_AIM OF THE EXERCISE_
Report every line below that carries the word "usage".

[MATERIAL PROVIDED — start]

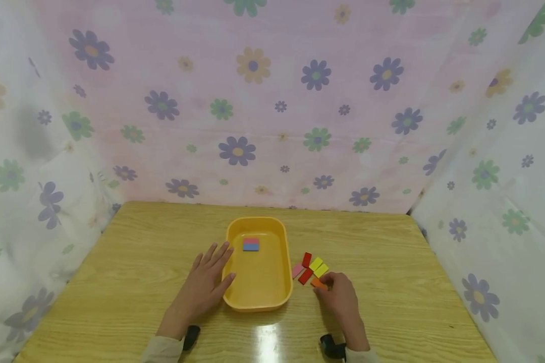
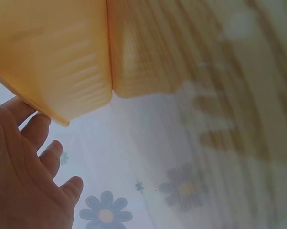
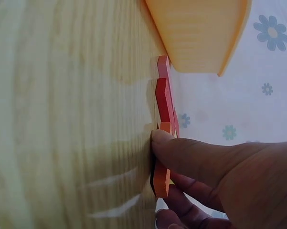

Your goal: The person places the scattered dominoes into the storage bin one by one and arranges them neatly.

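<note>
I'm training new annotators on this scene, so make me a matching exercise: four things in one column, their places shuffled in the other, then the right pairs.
Things
1. Left hand
2. Orange block
3. Blue block
4. Yellow blocks

Places
A. Inside the tray
B. Side by side on the table
C. At the tray's left side
D. Between the thumb and fingers of the right hand

Right pairs: 1-C, 2-D, 3-A, 4-B
</note>
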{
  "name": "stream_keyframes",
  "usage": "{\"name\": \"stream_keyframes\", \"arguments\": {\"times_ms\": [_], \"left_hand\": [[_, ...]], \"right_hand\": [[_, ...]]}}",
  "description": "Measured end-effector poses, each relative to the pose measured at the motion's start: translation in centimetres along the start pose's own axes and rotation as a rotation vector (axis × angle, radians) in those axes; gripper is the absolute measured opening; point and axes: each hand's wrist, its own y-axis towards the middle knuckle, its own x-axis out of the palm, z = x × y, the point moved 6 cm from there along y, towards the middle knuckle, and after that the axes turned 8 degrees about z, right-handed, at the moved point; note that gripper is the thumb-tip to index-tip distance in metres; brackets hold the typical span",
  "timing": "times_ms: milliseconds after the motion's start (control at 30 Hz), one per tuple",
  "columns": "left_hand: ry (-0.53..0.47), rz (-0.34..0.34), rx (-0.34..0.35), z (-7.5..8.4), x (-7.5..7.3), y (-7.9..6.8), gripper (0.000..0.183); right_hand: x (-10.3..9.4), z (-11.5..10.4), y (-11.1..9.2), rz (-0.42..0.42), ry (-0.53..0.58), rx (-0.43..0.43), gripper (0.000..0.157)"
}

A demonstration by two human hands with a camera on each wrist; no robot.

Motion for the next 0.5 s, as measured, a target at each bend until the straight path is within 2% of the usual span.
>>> {"name": "stream_keyframes", "arguments": {"times_ms": [233, 500], "left_hand": [[0.001, 0.004, -0.003, -0.11, 0.01, -0.14, 0.062], [-0.011, -0.014, -0.010, -0.16, -0.01, -0.11, 0.063]], "right_hand": [[-0.19, -0.01, -0.49, 0.021, 0.044, 0.026, 0.019], [-0.55, -0.34, -0.86, 0.101, 0.216, 0.040, 0.017]]}}
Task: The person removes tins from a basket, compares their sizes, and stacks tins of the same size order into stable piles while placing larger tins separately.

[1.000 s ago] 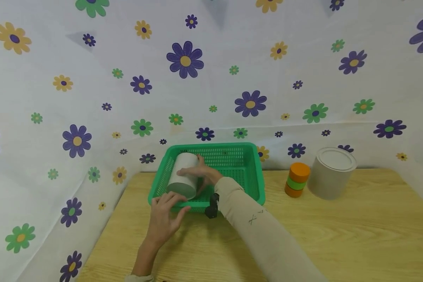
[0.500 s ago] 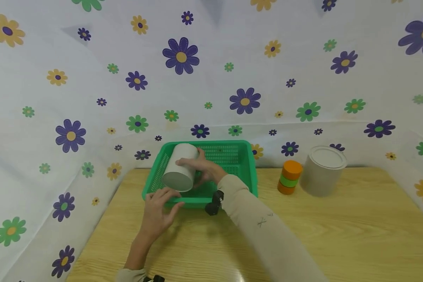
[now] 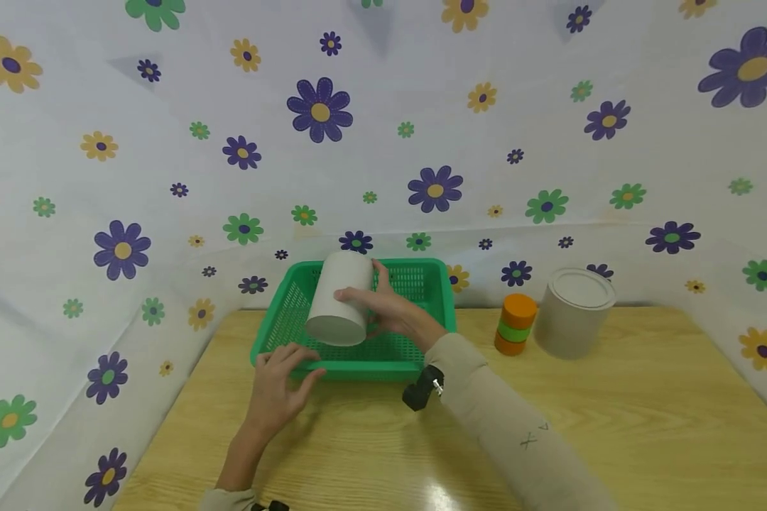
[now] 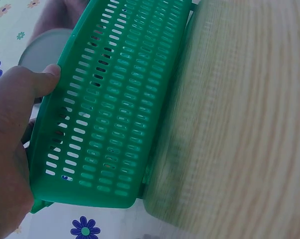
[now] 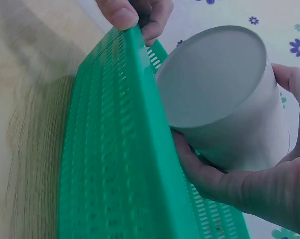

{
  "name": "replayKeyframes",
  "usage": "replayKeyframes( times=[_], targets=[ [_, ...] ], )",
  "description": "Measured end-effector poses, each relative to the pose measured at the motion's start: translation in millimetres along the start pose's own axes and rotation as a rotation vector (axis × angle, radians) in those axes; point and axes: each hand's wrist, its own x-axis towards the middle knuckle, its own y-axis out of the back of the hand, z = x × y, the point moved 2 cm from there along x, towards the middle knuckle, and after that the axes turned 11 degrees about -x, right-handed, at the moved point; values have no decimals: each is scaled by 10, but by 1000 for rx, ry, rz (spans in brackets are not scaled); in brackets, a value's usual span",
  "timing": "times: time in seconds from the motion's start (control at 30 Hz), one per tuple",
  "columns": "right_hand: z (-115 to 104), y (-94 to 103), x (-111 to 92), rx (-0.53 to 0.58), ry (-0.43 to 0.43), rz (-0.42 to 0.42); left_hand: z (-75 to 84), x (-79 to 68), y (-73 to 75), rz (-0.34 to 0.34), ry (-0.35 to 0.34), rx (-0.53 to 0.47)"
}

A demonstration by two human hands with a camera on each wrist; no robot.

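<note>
A white cylindrical can [image 3: 341, 284] is tilted over the green plastic basket [image 3: 371, 367], its flat end facing me. My right hand [image 3: 401, 312] grips its side, with thumb and fingers spread around it; in the right wrist view the can [image 5: 215, 79] is raised by the basket's wall. My left hand [image 3: 278, 390] pinches the basket's front rim near the left corner. In the left wrist view the thumb lies on the rim of the basket [image 4: 105, 114], and the other fingers are mostly hidden behind the wall.
To the right of the basket stand an orange jar with a green band [image 3: 515, 324] and a larger white lidded tin [image 3: 575, 316], close together on the wooden table [image 3: 601, 419]. A flower-patterned cloth [image 3: 383, 106] hangs behind the table.
My right hand has lifted the can from the basket's left side, up and a little to the right. The left hand has stayed on the rim. The head view has shifted slightly.
</note>
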Motion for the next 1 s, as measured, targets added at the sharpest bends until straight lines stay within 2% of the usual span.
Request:
replayKeyframes(
  times=[0.27, 0.53, 0.77, 1.0],
  targets=[
    [68, 173, -322, 13, 92, 57, -14, -43, 5, -5, -11, 8],
    [26, 379, -624, 74, 225, 88, -10, 20, 14, 13, -51, 21],
    [-19, 563, -975, 14, 327, 125, 12, 53, 16, 17, -50, 12],
    [77, 757, -1340, -83, 373, 195, 2, 9, 19, 11, -36, 18]
  ],
)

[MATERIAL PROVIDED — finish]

_SOLUTION BELOW_
  "usage": "{\"name\": \"stream_keyframes\", \"arguments\": {\"times_ms\": [_], \"left_hand\": [[_, ...]], \"right_hand\": [[_, ...]]}}",
  "usage": "replayKeyframes( times=[_], targets=[ [_, ...] ], )",

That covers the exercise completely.